Yalnızlığa yüklenen olumlu ya da olumsuz anlam, biraz da ona nereden ve kim olarak baktığınızla ilişkilenir. Mesela içinde yaşadığımız kapitalizmin işleyiş mantığı, bir taraftan bireyci olmayı pompalarken, yarattığı akıl ve ruh yıkımlarını psikoloji kurumuyla, sakinleştiren, güldüren, seviştiren haplarla onarmaya çalışır. “Tüketin” diye bas bas bağırırken, paylaşmanın güzelliğine dair reklamlar sunar. Kent yaşamı ve bireyin yalnızlığı diye tez, roman, şiir konularına malzeme verir.
 
Fakat, bazı din ve öğretilerdeki içe yöneliş, inziva gibi kavramlara bakarsak da “kendi tercihi” ile yaşanan yalnızlıkları görürüz. Bunlar insana kafayı yedirmektense, bir çeşit sağaltım görevi görerek, aslında “diğerleri” ile olan ilişkileri de güçlendirirler. Dahası kişiyi “diğerlerinden” gelecek olumsuzluklara karşı da korur. Peygamberler, azizler, bazı sanatçılar... Demek ki yalnızlık, deneyimine verilen anlama göre olumlu ya da olumsuz olabilir.
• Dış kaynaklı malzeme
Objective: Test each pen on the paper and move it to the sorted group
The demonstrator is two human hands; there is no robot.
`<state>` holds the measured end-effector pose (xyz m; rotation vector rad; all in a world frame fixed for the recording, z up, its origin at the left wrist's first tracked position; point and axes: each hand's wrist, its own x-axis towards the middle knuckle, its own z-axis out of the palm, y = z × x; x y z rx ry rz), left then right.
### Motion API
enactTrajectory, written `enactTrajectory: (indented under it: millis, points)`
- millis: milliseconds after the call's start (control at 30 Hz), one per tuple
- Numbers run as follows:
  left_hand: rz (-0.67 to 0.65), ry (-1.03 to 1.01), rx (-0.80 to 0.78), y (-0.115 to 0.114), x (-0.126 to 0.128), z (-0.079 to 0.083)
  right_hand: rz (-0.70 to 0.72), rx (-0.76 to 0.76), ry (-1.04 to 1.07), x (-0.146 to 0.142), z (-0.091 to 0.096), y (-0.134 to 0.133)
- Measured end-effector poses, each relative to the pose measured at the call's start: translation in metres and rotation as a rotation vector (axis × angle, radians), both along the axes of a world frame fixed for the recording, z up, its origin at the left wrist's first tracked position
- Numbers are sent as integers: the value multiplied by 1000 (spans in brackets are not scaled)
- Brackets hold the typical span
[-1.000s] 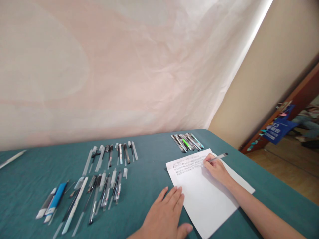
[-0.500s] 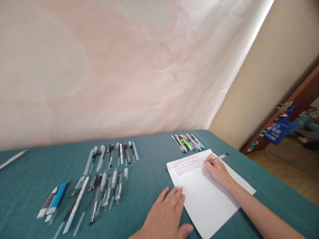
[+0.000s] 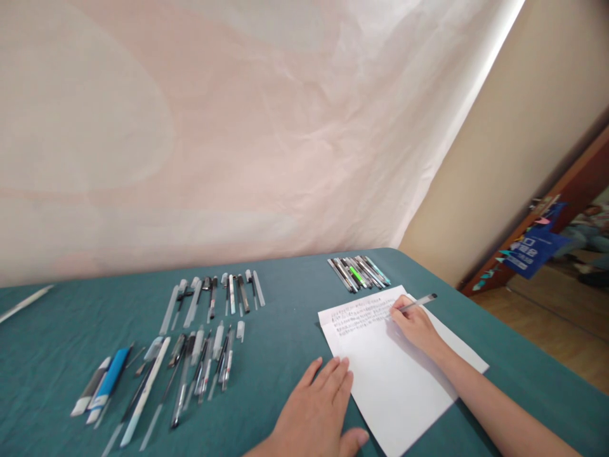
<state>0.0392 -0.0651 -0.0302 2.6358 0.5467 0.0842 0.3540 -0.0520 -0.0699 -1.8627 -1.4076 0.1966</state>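
Note:
A white sheet of paper [image 3: 394,393] lies at a slant on the green-covered table, with several lines of small handwriting near its top. My right hand [image 3: 413,324] rests on the upper part of the sheet, its fingers closed round a pen [image 3: 419,303] with a clear barrel and dark end. The pen's tip is hidden by the fingers, beside the end of the written lines. My left hand [image 3: 316,406] lies flat, palm down, at the sheet's left edge, fingers spread and holding nothing.
Beyond the sheet lies a row of pens [image 3: 356,273], one bright green. Pen parts, caps and refills [image 3: 204,362] spread in two rows on the left, near a blue-sleeved piece [image 3: 109,384]. A pale curtain [image 3: 238,127] hangs behind the table [image 3: 280,330]. A person sits beyond the doorway.
Almost nothing differs. My right hand and the pen have shifted very slightly at the written lines; my left hand and the paper stay in place.

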Motion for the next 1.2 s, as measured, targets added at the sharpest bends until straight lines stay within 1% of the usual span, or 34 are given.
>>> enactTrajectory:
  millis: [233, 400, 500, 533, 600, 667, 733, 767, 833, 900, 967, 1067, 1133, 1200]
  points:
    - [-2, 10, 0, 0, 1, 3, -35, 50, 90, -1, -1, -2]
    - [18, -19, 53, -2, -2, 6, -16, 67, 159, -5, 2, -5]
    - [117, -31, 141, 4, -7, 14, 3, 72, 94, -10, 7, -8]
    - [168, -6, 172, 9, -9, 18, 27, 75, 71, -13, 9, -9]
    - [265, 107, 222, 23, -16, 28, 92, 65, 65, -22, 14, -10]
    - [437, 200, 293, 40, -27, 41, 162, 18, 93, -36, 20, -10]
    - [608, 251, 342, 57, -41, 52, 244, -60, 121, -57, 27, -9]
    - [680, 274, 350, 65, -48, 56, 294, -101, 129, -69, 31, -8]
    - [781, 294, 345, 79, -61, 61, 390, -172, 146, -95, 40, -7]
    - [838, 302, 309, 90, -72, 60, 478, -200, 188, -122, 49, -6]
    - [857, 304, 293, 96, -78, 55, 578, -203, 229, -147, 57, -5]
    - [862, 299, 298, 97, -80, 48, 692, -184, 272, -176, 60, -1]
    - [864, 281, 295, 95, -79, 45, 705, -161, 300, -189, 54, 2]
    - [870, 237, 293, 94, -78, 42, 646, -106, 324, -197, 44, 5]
Bununla birllikte yine de toplumlar, dinler, psikologlar, kişisel bilmem neciler “aman yalnız kalmayın, yalnızlıktan kurtulun, yalnızlıktan korunma yolları, depresyon ve yalnızlık” gibi cümleler kurarlar. Evlilik bir numaralı yalnızlık savardır mesela: “Tek tek hepinizi yalnızlaştırdık, en azından çifter çifter yaşayın yalnızlığınızı; belki fark etmezsiniz.”
 
Bunlar işe yarıyor mu? Adına sosyalleşme denilen, asla yalnız olmadığımızı hissetmek için yaptığımız toplu aktiviteler? Belki umutsuz vaka değilse insan, işe yarayabilir evet. Peki siz bu kategorisindeyseniz? O zaman Âdem’den bu yana lanetlilerdensiniz. Mültecileri bilirsiniz, hakkıyla ne yaşayabilirler ne de ölebilirler... Sınırları kendi içlerinde uzayıp kısalır. Mayınlı bölgeden kazasız; iç denizden boğulmadan sığınmayı başarsa da, gözlerinden okunur yersiz yurtsuzluğunun imzası: yalnızlık.